Sruuut... sarah menarik liurnya yang meleh tanpa ampun. Bagaimana tidak, semua makanan yang tersaji disana tampak lezat dan aromanya benar-benar menggoda. Ikan kakap tersaji dipiring besar tampak gagah ditengah meja makan, disebelahnya ada sambal balacan yang malu-malu muncul dengan piring kecil. Jauh diujung sana mangkok kaca memerah didalamnya ikan tongkol berenang-renang didalam kuah asam padeh dengan keadaan yang menyedihkan, terpotong-potong namun benar-benar mengundang selera. Dihadapan amak, sebuah piring sedang berisi sambal yang dihiasi warna kehijauan, warna hijau itu dari petai. Diarah kami gulai ayam dipadu dengan irisan cabai sebagai penghias dan tepat dihadapanku rendang daging dengan aroma yang benar-benar menggoda. Belum lagi lalapan kemangi, mentimun, kacang panjang rebus dan terong, semuanya tampak segar.
"ayo Mira, Sarah makan yang banyak yah " seorang wanita yang berkhimar coklat.
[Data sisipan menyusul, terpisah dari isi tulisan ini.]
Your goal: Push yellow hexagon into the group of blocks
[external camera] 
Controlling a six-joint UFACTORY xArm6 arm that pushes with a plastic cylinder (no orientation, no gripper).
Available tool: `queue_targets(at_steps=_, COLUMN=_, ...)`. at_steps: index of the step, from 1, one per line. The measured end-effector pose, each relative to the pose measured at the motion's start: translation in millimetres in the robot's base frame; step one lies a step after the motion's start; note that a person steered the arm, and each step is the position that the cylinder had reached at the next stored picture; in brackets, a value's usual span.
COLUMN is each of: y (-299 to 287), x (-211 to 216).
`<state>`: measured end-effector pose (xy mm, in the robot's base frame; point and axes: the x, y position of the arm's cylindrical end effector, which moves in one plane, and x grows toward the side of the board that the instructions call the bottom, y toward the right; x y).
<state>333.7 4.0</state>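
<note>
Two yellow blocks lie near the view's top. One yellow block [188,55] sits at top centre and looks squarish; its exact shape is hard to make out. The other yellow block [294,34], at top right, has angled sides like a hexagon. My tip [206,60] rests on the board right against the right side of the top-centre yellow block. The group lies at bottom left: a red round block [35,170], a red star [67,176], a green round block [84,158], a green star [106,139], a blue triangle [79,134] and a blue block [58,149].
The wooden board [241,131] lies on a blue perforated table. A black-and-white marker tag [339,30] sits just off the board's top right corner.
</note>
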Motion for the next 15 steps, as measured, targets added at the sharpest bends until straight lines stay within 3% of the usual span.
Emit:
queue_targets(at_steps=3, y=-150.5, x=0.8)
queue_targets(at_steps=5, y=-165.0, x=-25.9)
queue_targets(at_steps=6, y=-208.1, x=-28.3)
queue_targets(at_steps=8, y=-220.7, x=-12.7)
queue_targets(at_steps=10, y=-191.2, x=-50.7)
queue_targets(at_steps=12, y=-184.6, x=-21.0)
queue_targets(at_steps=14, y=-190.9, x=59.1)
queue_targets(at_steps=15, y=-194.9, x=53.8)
Kami hanya menggangguk, lalu mengisi piring masing-masing dengan nasi dan lauk pauk yang sedari tadi memanggil-manggil minta disantap.
"amak danga, salamo di Jakarta keluarga Mira banyak membantu Hanna, sekarang gantian kami akan menjamu kalian semaksimal mungkin" meskipun raut wajahnya tak berubah, namun ada sedikit sanjungan dari kata-kata amaknya Hanna.
"keluarga saya tidak melakukan apa-apa mak" jawabku berusaha tersenyum seramah mungkin.
"Apak tetap ingin mengucapkan terima kasih sedalam mungkin" pria diujung meja menjawabku, ternyata pria itu adalah Apaknya Hanna. Aku menjawabnya dengan anggukan pelan seraya tersenyum.
"mungkin bagimu kamu dan keluargamu indak melakukan apa-apa, tapi keluargamu bagi Hanna berjasa besar. Buktinya dia rela mengorbankan apapun untuk kamu" isi kalimat yang diujarkan Amak sangat baik, namun dengan nada yang begitu dingin. Aku sampai berhenti mengunyah, melihat wajahnya yang dingin menatapku, kedinginannya menyelubungi darahku. Aku menggigil karena suhunya yang teramat rendah. Aku berusaha mencari kehangatan ditempat lain, menatap Hanna yang ternyata hanya menunduk. Tangannya gemetar memegang sendok dan garpu yang ditekan kuat kedasar piring.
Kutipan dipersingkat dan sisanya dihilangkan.